My Grandma

This is my Grandma.

She turned 86 on March 4th. She has dementia and is in the final stages. She has been on a journey to the end of her life for about 13 years, starting with a small mini stroke, then a series of mini strokes which affected the frontal lobe and damaged the memory parts of her brain resulting in a gradual decline in her short term and then long term memory. She doesn't remember me but sometimes I wonder if she does for split seconds. She is bed ridden now and it feels sad.

But, there are many blessings.

Grandma lived in Canada for all of my life. Even though we were miles apart, I had the best relationship with her thanks to many flights, phone calls and letters. In my heart I hold many awesome memories of our times together. I remember her fantastic sense of humour, the way her eye brows lift up when she is sharing a joke, her little chuckle and the wisest advise she gave me like "buy quality not quantity" when it comes to clothes, and "don't sweat the small stuff" for everything else in life. Never did I ever think we would be living in the same country. 2 years ago my Grandad died and it was decided that it would be best for Grandma if she moved back to New Zealand to be taken care of by her family.
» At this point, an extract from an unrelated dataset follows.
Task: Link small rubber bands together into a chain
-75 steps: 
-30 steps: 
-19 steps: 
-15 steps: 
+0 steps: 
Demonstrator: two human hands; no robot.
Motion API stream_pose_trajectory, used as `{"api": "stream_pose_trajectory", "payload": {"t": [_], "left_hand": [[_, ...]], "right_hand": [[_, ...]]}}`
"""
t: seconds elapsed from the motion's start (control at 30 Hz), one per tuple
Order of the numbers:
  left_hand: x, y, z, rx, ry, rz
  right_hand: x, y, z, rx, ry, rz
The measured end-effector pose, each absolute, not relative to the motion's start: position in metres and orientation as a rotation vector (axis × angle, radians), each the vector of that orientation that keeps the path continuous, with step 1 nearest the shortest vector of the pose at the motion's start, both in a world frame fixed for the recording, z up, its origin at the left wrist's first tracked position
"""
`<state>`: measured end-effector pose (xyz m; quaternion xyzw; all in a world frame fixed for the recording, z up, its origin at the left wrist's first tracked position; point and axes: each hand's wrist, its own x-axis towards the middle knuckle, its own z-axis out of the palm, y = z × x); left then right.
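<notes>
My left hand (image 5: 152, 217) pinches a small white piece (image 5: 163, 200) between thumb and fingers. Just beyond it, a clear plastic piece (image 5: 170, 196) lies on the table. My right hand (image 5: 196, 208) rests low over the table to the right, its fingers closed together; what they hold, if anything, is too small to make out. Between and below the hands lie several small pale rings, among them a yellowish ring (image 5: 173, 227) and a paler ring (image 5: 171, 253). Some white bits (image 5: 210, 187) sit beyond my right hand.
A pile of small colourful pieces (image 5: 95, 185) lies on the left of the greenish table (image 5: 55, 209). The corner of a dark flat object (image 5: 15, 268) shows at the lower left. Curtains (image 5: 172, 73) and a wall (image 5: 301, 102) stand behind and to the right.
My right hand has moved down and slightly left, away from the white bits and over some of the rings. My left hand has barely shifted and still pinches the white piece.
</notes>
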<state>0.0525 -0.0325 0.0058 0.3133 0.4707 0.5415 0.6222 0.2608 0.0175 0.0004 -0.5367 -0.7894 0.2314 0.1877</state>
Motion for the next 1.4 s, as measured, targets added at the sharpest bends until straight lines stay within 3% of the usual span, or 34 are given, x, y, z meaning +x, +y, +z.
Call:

So I have had the blessing of being with her through the hardest, but most precious of times. I never thought I would have the priviledge of being around her for any part of her life.


Grandma came to my wedding, another blessing I thought would never happen. It was wonderful to have her sitting in the front row, witnessing my vows; her eldest grandchild.
This weekend Kev and I made the trip down to New Plymouth to see her after getting the call that she had rapidly deteriorated and probably wouldn't be much longer with us.
It has been a weekend of hugs, back scratches, neck rubs, head massages, hair brushing, kisses, hand holding, "I Love You"s and lots of just sitting and 'being'. Peaceful, and a priveledge.


It was hard to see her like this, but I'm glad I have. Even though she seemed to be a shell of her former self, sometimes she looked at me and raised her eyebrows, sometimes she took my hand and said something that seemed like she was emparting another piece of wisdom, sometimes she had a little chuckle with me and I caught a glimpse of the Grandma I know and love and I wouldn't have given up this time for the world. It was such a blessing.

4 Responses
  1. PaisleyJade Says:

    Beautiful - lovely that you have shared some time together. Grandparents are sooo precious!


  2. banban Says:

    Beautiful post Tania, brought tears to my eyes. xx


  3. Paul Vega (Uncle) Says:

    Kia Ora Tania

    Many thanks for these kind and loving words. They truly capture the essence of Mum's gentle spirit. Sadly Mum passed away early on Thursday morning. She was comfortable and at peace.


  4. Dana Says:

    Hi,that is sooo beautiful its so special to have such great memories.Dana xx (Glens daughter)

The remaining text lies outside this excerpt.